Abstract

This review presents an overview of the methods of detecting and determining the main parameters of superdense hadronic matter created in ultrarelativistic nuclear collisions. Questions related to the quark–hadron phase transition and the conditions under which it is realized are discussed, and various approaches to describing the evolution of nucleus–nucleus collisions are analyzed: microscopic Monte Carlo generators and hydrodynamical models. The basic tests proposed for the experimental study of the properties of nuclear matter under extreme conditions are studied.
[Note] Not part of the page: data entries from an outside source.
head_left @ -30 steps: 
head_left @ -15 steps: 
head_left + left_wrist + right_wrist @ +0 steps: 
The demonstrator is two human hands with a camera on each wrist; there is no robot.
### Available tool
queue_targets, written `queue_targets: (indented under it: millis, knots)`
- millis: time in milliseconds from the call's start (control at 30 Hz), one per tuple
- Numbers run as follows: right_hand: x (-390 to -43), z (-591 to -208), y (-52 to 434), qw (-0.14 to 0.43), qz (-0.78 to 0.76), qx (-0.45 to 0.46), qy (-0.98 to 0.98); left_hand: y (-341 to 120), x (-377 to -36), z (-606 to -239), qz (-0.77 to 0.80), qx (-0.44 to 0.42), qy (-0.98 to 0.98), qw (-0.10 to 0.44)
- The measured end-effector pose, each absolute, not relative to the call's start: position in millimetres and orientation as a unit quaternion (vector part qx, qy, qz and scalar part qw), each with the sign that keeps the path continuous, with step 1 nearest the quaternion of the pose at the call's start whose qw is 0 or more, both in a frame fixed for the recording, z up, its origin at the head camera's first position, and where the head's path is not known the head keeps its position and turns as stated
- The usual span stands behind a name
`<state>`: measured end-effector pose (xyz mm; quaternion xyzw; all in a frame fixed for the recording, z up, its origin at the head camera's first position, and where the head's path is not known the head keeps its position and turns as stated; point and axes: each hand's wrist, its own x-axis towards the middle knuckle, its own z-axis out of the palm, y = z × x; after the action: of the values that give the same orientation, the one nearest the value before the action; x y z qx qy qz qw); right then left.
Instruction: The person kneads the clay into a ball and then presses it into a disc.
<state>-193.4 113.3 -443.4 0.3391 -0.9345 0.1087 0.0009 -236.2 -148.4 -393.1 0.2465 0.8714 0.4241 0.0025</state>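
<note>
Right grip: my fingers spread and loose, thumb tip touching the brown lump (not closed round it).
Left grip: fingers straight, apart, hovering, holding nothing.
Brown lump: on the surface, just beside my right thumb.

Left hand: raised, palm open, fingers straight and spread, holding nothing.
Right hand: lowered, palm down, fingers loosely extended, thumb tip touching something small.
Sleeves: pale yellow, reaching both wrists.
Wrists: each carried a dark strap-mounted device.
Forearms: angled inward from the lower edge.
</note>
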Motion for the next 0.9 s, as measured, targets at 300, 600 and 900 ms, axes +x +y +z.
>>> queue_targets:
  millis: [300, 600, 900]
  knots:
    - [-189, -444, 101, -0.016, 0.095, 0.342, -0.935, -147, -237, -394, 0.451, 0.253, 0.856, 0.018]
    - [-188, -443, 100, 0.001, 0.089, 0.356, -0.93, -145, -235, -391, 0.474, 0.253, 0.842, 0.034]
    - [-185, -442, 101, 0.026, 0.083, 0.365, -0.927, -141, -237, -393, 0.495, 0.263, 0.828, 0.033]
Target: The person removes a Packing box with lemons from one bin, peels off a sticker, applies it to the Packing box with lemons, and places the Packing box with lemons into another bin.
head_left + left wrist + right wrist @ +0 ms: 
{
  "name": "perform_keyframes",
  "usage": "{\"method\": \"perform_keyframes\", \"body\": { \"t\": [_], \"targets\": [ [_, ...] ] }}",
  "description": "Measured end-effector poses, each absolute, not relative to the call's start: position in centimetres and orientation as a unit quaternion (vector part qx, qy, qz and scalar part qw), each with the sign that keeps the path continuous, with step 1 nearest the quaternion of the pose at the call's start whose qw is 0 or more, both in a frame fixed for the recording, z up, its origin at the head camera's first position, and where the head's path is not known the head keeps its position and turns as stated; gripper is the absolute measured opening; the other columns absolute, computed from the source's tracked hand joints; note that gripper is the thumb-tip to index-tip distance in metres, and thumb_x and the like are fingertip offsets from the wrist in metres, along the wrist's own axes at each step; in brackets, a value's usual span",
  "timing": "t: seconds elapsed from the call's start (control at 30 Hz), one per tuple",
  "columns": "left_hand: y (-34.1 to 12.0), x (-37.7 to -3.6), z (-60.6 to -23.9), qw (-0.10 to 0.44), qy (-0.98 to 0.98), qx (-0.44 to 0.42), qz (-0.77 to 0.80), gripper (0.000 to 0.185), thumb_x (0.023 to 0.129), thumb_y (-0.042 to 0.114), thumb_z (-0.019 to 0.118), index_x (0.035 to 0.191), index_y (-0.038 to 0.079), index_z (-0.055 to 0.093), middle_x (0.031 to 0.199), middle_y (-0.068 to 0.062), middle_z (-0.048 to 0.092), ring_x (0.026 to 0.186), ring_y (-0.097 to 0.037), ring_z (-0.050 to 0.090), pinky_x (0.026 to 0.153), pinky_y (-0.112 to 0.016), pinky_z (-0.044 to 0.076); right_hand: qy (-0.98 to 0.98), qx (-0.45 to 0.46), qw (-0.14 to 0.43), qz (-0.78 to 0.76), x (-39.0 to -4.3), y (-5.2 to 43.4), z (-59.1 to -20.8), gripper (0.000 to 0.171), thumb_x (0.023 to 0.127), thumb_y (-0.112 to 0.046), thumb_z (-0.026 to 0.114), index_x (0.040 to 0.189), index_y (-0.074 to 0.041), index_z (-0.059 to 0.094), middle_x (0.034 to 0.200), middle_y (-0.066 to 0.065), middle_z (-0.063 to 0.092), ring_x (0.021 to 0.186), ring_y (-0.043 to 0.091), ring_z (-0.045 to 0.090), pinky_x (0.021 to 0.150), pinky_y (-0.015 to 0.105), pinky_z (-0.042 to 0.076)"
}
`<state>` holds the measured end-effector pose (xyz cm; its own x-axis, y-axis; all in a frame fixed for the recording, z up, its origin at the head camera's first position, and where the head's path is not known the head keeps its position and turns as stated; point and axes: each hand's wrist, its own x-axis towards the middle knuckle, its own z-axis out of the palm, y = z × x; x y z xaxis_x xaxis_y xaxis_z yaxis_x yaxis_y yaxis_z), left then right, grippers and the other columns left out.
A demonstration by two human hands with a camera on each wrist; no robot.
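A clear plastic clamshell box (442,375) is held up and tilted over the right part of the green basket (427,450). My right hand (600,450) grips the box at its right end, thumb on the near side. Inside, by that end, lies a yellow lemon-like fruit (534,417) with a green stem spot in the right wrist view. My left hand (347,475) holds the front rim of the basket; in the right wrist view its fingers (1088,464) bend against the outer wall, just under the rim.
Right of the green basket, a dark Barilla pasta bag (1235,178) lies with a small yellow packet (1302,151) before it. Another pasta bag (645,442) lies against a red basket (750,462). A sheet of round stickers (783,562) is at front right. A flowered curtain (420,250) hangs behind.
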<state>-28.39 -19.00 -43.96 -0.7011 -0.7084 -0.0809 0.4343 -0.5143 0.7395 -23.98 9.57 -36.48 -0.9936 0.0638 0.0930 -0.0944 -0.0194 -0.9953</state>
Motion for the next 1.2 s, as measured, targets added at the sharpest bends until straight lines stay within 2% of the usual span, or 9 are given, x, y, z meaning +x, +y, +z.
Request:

Possible interpretations are given of the features observed in experiments on relativistic nuclear collisions at existing accelerators (AGS, SPS), compared with the corresponding hadron–hadron collisions: broadening of the hadron momentum spectra, increased yield of low-mass dileptons, enhanced strange-particle production, suppression of the Ψ-resonance yield, and so on. The prospects for future experiments at the RHIC and LHC colliders are discussed. Special attention is paid to hard probes, which give information about the early stages of evolution of the hot, strongly interacting matter. Model representations are used to analyze the effects expected as a result of the passage of hard jets of color-charged partons through the dense matter, and the matter parameters primarily affecting the jet characteristics and their experimental identification are determined. The question of identifying hard QCD jets in heavy-ion collisions on the background of large statistical fluctuations of the transverse energy flow due to the large secondary-particle multiplicity is also discussed.